• TASK GOAL: Print, exactly as they stand, the lines from the start of the listing to the line containing "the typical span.", inclusive.

• STORED DATA:
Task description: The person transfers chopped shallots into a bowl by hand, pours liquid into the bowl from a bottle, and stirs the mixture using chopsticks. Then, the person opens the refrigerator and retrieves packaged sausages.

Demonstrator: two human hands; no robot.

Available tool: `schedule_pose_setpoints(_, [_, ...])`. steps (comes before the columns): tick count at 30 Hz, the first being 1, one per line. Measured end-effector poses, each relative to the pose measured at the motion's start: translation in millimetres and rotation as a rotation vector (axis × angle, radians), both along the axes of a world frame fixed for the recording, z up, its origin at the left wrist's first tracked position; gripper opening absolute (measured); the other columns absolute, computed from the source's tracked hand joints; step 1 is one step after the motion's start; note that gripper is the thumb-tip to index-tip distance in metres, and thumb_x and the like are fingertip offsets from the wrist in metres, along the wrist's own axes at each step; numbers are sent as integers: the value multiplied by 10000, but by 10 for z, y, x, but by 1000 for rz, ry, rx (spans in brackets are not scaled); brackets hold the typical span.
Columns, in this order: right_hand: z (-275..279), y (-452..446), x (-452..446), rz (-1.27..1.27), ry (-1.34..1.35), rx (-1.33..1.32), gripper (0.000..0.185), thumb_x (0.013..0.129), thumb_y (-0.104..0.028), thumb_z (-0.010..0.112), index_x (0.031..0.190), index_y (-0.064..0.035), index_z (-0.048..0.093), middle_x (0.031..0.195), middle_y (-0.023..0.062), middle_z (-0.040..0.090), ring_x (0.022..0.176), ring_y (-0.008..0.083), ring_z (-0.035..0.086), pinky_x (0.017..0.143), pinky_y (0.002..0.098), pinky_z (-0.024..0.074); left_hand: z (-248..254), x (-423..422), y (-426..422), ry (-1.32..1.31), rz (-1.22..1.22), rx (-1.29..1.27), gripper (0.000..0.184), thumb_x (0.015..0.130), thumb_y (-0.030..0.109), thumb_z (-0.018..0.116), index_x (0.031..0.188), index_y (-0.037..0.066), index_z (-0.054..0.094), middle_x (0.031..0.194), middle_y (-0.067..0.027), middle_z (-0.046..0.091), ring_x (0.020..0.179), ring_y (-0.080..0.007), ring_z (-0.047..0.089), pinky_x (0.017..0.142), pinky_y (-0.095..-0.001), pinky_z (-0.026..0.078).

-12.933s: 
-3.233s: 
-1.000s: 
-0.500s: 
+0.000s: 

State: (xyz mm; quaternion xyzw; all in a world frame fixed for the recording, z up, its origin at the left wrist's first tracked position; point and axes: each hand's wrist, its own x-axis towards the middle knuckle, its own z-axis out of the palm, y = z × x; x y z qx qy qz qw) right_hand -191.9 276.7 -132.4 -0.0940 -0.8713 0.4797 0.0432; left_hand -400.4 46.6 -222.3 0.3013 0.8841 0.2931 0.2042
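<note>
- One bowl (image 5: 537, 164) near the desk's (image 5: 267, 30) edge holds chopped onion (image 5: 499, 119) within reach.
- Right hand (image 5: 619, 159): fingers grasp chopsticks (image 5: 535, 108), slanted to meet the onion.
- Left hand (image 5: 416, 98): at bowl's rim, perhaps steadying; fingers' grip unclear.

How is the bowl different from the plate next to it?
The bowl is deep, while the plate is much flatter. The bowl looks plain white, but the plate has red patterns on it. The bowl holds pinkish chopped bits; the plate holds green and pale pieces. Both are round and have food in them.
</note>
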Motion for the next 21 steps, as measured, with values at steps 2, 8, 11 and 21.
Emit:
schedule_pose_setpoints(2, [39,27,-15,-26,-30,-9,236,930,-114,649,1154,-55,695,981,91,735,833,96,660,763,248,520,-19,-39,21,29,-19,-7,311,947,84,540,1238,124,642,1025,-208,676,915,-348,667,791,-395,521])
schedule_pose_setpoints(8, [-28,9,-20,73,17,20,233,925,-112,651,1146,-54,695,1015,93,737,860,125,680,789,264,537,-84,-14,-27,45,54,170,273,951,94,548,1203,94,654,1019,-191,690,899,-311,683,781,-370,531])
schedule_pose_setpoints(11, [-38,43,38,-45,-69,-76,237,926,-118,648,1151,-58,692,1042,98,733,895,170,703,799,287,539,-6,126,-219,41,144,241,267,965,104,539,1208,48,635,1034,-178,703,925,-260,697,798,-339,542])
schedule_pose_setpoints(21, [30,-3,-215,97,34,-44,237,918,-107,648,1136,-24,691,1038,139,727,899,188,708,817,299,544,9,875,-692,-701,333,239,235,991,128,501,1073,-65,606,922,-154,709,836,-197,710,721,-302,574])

• ANSWER TO THIS TASK:
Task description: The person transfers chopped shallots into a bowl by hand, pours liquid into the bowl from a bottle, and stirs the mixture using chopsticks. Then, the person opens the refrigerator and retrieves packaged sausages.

Demonstrator: two human hands; no robot.

Available tool: `schedule_pose_setpoints(_, [_, ...])`. steps (comes before the columns): tick count at 30 Hz, the first being 1, one per line. Measured end-effector poses, each relative to the pose measured at the motion's start: translation in millimetres and rotation as a rotation vector (axis × angle, radians), both along the axes of a world frame fixed for the recording, z up, its origin at the left wrist's first tracked position; gripper opening absolute (measured); the other columns absolute, computed from the source's tracked hand joints; step 1 is one step after the motion's start; note that gripper is the thumb-tip to index-tip distance in metres, and thumb_x and the like are fingertip offsets from the wrist in metres, along the wrist's own axes at each step; numbers are sent as integers: the value multiplied by 10000, but by 10 for z, y, x, but by 1000 for rz, ry, rx (spans in brackets are not scaled); brackets hold the typical span.

Nothing further remains to be added to the answer.